◆ Exercise brief: Would you repeat every entry below word for word but drop the images?

◆ Study material:
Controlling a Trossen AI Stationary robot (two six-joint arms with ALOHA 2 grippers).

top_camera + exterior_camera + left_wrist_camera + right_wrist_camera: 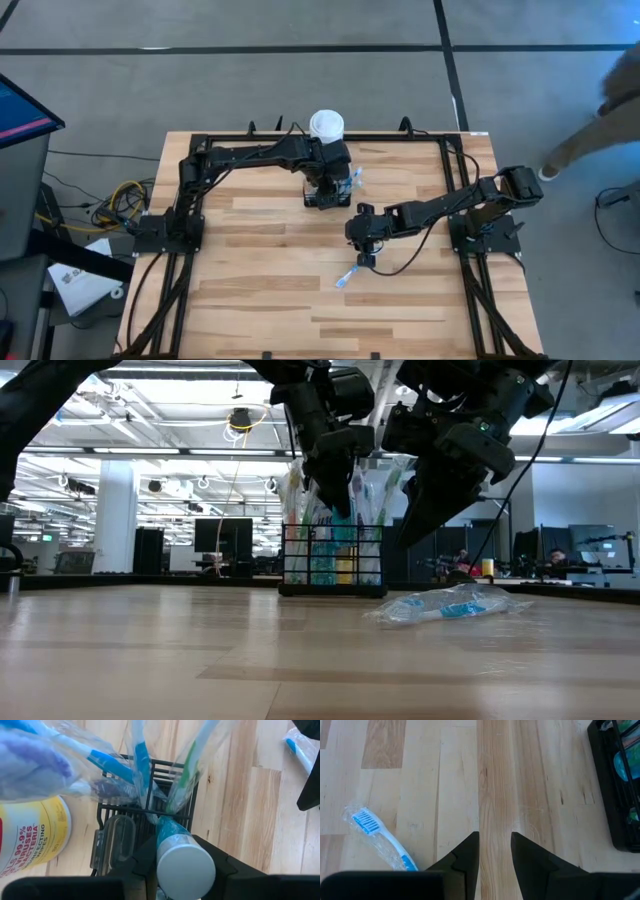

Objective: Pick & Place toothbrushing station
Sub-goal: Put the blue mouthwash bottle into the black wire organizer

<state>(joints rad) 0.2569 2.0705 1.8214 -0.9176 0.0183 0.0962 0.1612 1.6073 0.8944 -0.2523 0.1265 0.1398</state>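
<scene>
Toothbrushing station (327, 189) is sitting toward the far middle of the counter (250, 270), just in front of the white-lidded yellow canister (326, 124). Wrapped toothbrushes (137, 760) are poking up out of its mesh compartments.

Left tool (170, 870) is hanging directly over the station, its fingers (220, 865) clamping a teal tube with a pale round cap (184, 865).

Right tool (495, 852) is hovering above bare counter, near the station's right side; its fingers (467, 852) are sitting slightly apart, gripping nothing.

One wrapped blue toothbrush (346, 277) is lying loose on the counter, just beside the right tool.
</scene>
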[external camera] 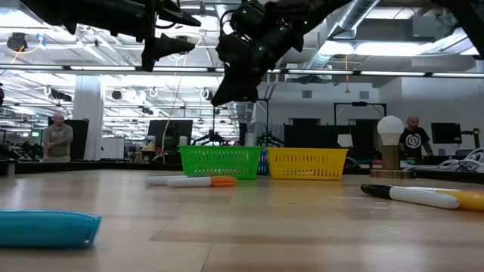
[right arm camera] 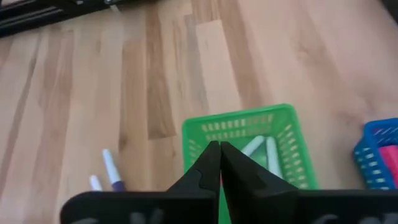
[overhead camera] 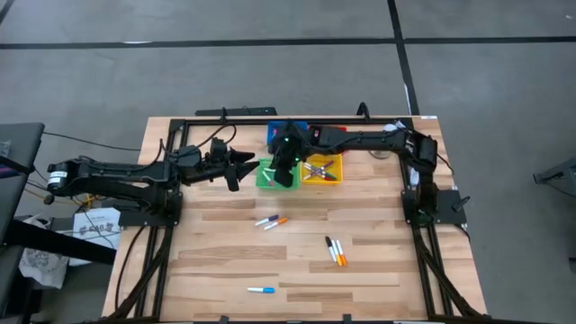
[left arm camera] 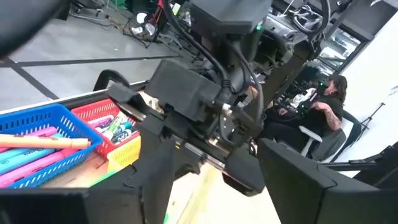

◆ Solution to this task:
Controlling a Trossen AI Stationary robot (two six-joint arms with ALOHA 2 grippers).

top_camera + exterior_camera + left_wrist_camera + right_wrist_camera: 

Objective: Pick & Place toothbrushing station
Sub-goal: Put the blue mouthwash bottle into the black wire organizer

<state>(joints rad) 0.2569 2.0705 1.8214 -0.9176 0.0183 0.0962 0.1612 1.6073 0.8944 -0.2523 0.1265 0.1398</state>
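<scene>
Toothbrushing station (327, 189) is sitting toward the far middle of the counter (250, 270), just in front of the white-lidded yellow canister (326, 124). Wrapped toothbrushes (137, 760) are poking up out of its mesh compartments.

Left tool (170, 870) is hanging directly over the station, its fingers (220, 865) clamping a teal tube with a pale round cap (184, 865).

Right tool (495, 852) is hovering above bare counter, near the station's right side; its fingers (467, 852) are sitting slightly apart, gripping nothing.

One wrapped blue toothbrush (346, 277) is lying loose on the counter, just beside the right tool.
</scene>
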[external camera] 
[right arm camera] 
[overhead camera] 
[left arm camera] 

There is no more to the answer.